# Any good online store in Canada ?



## Tereva (Feb 12, 2015)

Hey guys,

Any online web-site in Canada that you would recommend ?

T.


----------



## bigHUN (Feb 5, 2006)

Unfortunately no one have detailed online sales as LA or alternatives...
Generic guizmos may have some pictures or just a price list but once you start raising your preferences towards specific equipment or accessories we can not expect finding on shelfs.
I have tried in the past placing an order for things on backorder but the delivery time gets brutal.


----------



## rdneckhillbilly (Jan 25, 2010)

I have had good experiences with Archers Nook. 
Word of advice though...if you do not see a stock number beside the item it will need to be ordered in. 
Bug Hun is correct though...nothing up here comparable to LAS. 
Was nice when our dollar was on par. :thumbs_up
Not so much now. :thumbs_do


----------



## Bigjono (Apr 21, 2009)

I would just use LAS, or while the exchange rate is so good, ALT services.


----------



## RoscoeP23 (Feb 27, 2013)

Archers Nook in Canada, Lancaster in the US but our dollar kills you right now.


----------



## Mr.
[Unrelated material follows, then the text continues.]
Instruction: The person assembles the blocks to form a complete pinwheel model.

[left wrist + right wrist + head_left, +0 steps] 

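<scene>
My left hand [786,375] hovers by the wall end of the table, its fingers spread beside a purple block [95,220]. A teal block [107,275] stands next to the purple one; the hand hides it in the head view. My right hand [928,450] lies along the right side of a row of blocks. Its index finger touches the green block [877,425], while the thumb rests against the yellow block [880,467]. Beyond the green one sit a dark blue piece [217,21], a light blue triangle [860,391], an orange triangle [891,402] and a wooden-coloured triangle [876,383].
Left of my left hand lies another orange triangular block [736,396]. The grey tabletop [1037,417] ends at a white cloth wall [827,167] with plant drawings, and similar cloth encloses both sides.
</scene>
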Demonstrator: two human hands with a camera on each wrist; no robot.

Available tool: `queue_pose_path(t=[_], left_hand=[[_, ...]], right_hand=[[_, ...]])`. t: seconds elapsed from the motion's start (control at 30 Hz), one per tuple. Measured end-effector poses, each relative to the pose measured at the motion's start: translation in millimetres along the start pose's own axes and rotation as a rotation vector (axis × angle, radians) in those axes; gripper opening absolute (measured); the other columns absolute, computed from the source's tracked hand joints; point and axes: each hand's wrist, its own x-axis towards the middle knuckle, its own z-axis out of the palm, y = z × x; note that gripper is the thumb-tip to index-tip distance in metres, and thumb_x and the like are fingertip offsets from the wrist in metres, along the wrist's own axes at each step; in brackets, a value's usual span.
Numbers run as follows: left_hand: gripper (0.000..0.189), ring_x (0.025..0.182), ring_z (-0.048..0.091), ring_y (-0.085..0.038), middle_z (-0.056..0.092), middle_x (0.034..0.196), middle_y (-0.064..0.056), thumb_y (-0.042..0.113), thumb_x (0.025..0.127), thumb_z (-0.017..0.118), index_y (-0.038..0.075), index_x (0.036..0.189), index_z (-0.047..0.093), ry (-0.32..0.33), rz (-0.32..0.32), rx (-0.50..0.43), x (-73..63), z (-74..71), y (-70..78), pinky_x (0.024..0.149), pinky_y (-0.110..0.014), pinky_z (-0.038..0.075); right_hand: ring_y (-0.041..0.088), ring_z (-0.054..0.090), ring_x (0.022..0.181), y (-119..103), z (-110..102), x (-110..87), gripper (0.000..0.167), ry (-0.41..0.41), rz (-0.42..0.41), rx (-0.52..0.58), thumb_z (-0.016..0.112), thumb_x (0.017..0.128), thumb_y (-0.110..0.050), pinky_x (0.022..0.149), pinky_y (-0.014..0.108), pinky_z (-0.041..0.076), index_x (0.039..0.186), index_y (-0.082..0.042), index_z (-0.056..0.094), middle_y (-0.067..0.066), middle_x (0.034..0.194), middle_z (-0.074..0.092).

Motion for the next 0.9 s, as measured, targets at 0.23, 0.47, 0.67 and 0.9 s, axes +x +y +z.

RoC (Aug 6, 2013)

Try wholesalesports.com in Calgary. I use to order from LAS when the $ was at par. I now try and stay local but recently bought a new sight with a .010 pin from bowhunters supply store and had a new one ripped into me after the $ exchange.


----------



## Topper1018 (Feb 19, 2013)

Canadianhuntshop.com check it out.


----------